◆ **Task to carry out**
Give the listing again word for word. Leave every image out.

■ ■ ■

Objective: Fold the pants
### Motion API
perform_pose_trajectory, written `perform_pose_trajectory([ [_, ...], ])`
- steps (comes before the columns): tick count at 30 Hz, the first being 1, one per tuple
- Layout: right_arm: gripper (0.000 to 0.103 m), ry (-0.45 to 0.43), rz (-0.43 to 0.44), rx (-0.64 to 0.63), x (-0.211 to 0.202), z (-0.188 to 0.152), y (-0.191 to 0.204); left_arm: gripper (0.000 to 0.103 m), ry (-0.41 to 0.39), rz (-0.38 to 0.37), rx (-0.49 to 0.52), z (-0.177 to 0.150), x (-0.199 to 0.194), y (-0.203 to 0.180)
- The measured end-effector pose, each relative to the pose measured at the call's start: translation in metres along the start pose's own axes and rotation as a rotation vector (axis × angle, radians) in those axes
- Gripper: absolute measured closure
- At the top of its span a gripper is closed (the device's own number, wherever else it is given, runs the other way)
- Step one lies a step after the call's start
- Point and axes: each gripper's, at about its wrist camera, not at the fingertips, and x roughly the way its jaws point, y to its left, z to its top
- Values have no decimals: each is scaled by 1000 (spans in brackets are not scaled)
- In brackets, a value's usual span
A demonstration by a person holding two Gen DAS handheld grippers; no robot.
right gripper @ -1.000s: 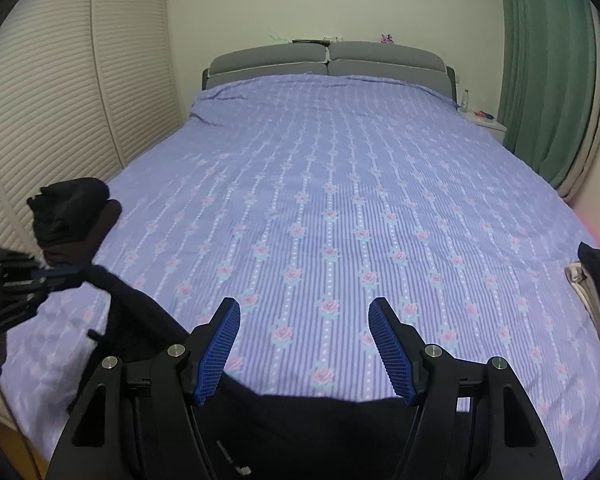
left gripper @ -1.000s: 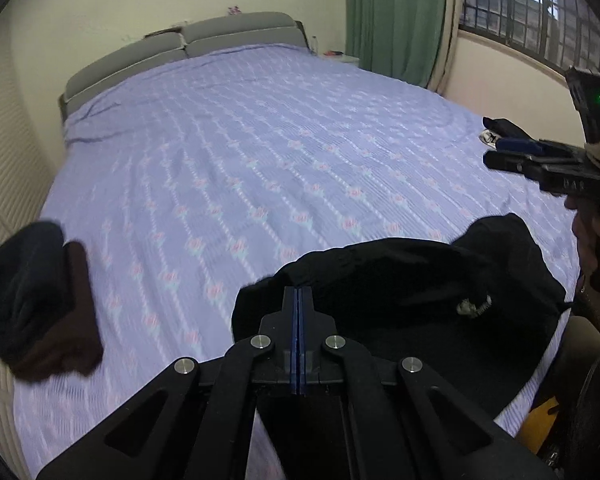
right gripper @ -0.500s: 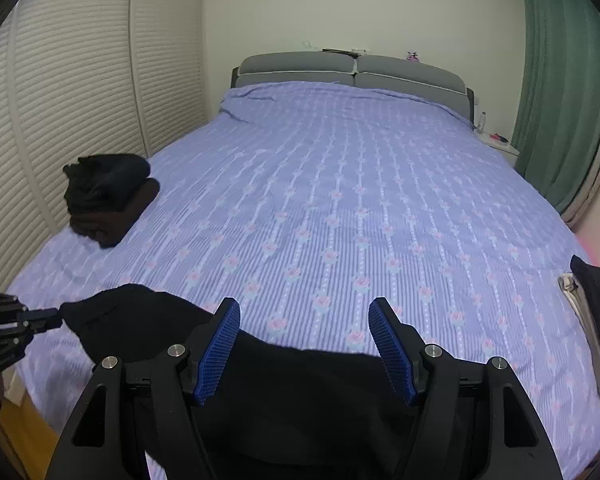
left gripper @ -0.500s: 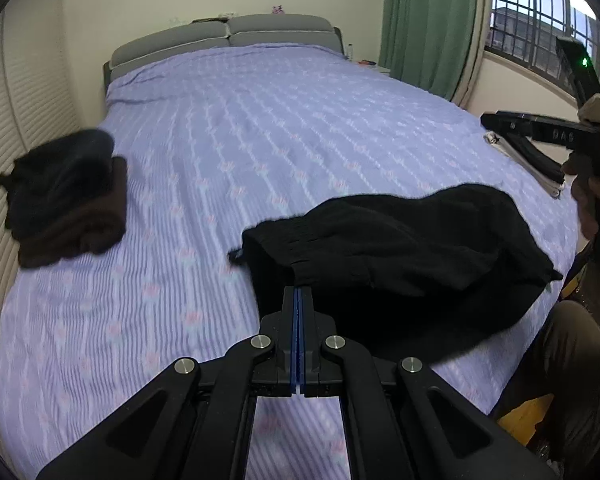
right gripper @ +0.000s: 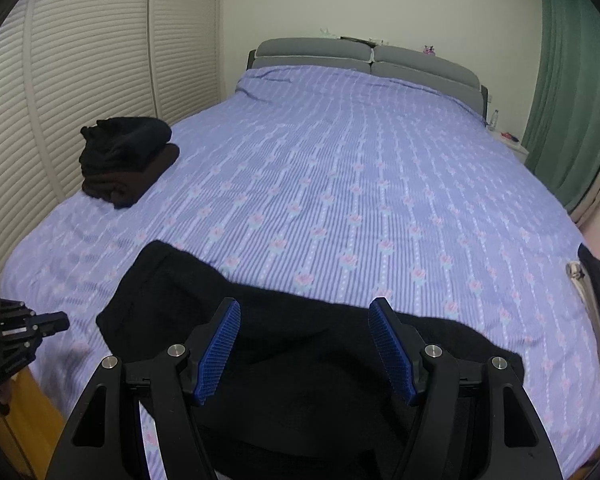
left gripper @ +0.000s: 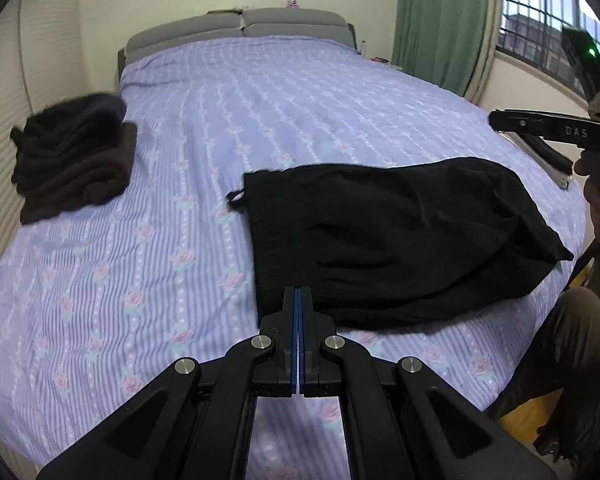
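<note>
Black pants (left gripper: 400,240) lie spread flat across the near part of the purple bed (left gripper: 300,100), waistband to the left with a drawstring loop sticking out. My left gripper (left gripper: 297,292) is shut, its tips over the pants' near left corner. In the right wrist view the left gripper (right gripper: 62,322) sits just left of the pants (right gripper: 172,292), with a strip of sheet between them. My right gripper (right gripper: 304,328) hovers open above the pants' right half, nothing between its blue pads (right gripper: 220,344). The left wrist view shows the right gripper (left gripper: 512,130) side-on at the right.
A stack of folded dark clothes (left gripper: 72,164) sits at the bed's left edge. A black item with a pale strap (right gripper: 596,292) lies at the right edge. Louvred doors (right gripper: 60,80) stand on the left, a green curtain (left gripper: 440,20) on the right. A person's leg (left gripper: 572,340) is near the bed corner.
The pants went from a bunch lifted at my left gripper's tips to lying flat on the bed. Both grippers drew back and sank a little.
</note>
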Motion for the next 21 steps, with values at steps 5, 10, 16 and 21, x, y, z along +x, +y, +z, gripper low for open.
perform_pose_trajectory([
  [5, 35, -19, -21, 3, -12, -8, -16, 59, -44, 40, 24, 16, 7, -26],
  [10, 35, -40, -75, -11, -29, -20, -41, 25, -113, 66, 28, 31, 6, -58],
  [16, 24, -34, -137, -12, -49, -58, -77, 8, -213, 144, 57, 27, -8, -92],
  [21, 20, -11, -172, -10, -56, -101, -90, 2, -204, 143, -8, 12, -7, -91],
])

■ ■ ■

◆ **Solution**
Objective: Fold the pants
### Motion API
perform_pose_trajectory, written `perform_pose_trajectory([ [_, ...], ])`
- steps (comes before the columns): tick count at 30 Hz, the first being 1, one per tuple
- Layout: right_arm: gripper (0.000 to 0.103 m), ry (-0.45 to 0.43), rz (-0.43 to 0.44), rx (-0.64 to 0.63), x (-0.211 to 0.202), z (-0.188 to 0.152), y (-0.191 to 0.204); left_arm: gripper (0.000 to 0.103 m), ry (-0.41 to 0.39), rz (-0.38 to 0.37), rx (-0.49 to 0.52), z (-0.177 to 0.150), x (-0.199 to 0.194), y (-0.203 to 0.180)
- The measured end-effector pose, each relative to the pose measured at the call's start: translation in metres along the start pose's own axes and rotation as a rotation vector (axis × angle, radians) in those axes
- Gripper: absolute measured closure
- At the top of its span a gripper is closed (the device's own number, wherever else it is given, runs the other way)
- Step one lies a step after the call's start
- Point and axes: each gripper's, at about its wrist camera, not at the fingertips, and x roughly the way its jaws point, y to its left, z to its top
- Values have no decimals: each is scaled by 1000 (spans in brackets are not scaled)
- In brackets, a value's usual span
A demonstration by a person holding two Gen DAS handheld grippers; no robot.
right gripper @ -1.000s: 
left gripper @ -1.000s: 
right gripper @ -0.500s: 
left gripper @ -0.500s: 
right gripper @ +0.000s: 
left gripper @ +0.000s: 
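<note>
Black pants (left gripper: 400,240) lie spread flat across the near part of the purple bed (left gripper: 300,100), waistband to the left with a drawstring loop sticking out. My left gripper (left gripper: 297,292) is shut, its tips over the pants' near left corner. In the right wrist view the left gripper (right gripper: 62,322) sits just left of the pants (right gripper: 172,292), with a strip of sheet between them. My right gripper (right gripper: 304,328) hovers open above the pants' right half, nothing between its blue pads (right gripper: 220,344). The left wrist view shows the right gripper (left gripper: 512,130) side-on at the right.
A stack of folded dark clothes (left gripper: 72,164) sits at the bed's left edge. A black item with a pale strap (right gripper: 596,292) lies at the right edge. Louvred doors (right gripper: 60,80) stand on the left, a green curtain (left gripper: 440,20) on the right. A person's leg (left gripper: 572,340) is near the bed corner.
The pants went from a bunch lifted at my left gripper's tips to lying flat on the bed. Both grippers drew back and sank a little.
</note>
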Motion for the next 21 steps, with values at steps 5, 10, 16 and 21, x, y, z along +x, +y, +z, gripper low for open.
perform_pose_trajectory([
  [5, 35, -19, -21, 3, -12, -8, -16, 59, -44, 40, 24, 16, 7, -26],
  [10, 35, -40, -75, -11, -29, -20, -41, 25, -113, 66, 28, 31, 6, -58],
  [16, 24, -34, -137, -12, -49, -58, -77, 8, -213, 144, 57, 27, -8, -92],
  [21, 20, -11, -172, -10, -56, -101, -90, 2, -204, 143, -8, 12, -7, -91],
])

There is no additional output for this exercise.